Directions for this task
The printed result should hold only the lines from the opening of the data through the line bearing "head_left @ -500", exactly as given and without pictures.

Given data
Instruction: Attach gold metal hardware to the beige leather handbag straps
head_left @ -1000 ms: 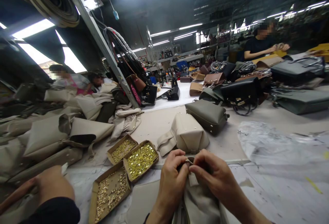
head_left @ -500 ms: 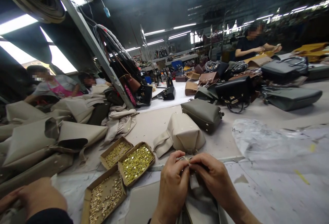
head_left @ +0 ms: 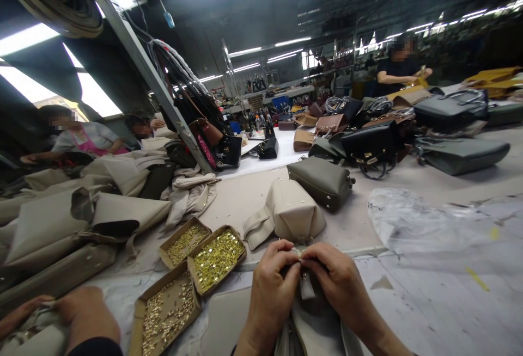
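My left hand (head_left: 269, 290) and my right hand (head_left: 339, 280) meet in front of me, fingertips pinched together on the top edge of a beige leather bag (head_left: 318, 326). A short beige tab (head_left: 306, 286) hangs between them. My fingers cover the exact spot they grip, and any small part there is hidden. Just beyond my hands, a finished-looking cream bag (head_left: 295, 212) lies on its side with small metal studs on its base. To my left stand three cardboard trays: one of gold studs (head_left: 218, 255), a smaller one (head_left: 186, 244), and one of copper-coloured pieces (head_left: 165, 315).
Another person's hand (head_left: 87, 312) works on beige material at the lower left. Beige bag pieces (head_left: 49, 231) are heaped on the left. A dark olive bag (head_left: 321, 182) lies behind the cream one. Clear plastic sheeting (head_left: 402, 220) covers the right side. Co-workers sit farther back.
My hands keep their pinch on the bag edge and have barely shifted. The other person's hand at the lower left has moved right, showing more beige material.
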The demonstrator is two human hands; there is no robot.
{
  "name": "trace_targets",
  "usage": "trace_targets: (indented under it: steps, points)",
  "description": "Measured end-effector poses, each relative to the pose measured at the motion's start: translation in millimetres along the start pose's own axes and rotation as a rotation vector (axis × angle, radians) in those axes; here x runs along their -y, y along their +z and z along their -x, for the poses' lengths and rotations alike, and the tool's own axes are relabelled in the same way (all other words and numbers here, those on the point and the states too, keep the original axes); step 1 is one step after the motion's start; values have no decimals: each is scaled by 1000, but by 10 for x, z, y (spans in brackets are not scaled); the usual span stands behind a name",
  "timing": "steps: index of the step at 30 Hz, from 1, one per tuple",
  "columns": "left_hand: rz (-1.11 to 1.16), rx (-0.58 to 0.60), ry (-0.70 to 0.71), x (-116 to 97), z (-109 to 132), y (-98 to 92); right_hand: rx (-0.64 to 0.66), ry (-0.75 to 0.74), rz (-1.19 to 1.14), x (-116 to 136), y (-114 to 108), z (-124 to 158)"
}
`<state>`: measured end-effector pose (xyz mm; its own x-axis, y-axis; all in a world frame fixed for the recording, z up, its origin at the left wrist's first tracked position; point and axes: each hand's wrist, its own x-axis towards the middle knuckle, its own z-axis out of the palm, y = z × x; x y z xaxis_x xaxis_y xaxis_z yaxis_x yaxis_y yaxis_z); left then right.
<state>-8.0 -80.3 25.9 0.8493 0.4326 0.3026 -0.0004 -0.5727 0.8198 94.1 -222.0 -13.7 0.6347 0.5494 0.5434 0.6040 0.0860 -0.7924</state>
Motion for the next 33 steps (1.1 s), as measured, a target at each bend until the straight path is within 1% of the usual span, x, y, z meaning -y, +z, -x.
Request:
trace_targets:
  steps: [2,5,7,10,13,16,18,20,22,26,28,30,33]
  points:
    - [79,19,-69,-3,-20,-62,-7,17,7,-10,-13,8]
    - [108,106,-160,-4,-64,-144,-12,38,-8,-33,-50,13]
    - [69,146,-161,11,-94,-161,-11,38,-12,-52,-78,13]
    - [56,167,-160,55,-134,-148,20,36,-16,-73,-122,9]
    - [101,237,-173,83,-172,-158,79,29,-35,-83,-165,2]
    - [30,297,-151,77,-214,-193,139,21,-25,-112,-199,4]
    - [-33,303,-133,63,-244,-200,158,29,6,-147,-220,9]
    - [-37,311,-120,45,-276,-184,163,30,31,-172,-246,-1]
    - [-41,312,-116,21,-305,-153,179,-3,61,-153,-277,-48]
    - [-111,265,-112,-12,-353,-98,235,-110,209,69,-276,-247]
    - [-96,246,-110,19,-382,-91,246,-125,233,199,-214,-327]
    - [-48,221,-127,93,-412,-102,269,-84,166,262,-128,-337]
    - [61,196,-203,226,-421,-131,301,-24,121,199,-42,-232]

Finished exercise
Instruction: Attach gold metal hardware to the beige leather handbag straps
head_left @ -1000 ms: 
head_left @ -500 ms: 

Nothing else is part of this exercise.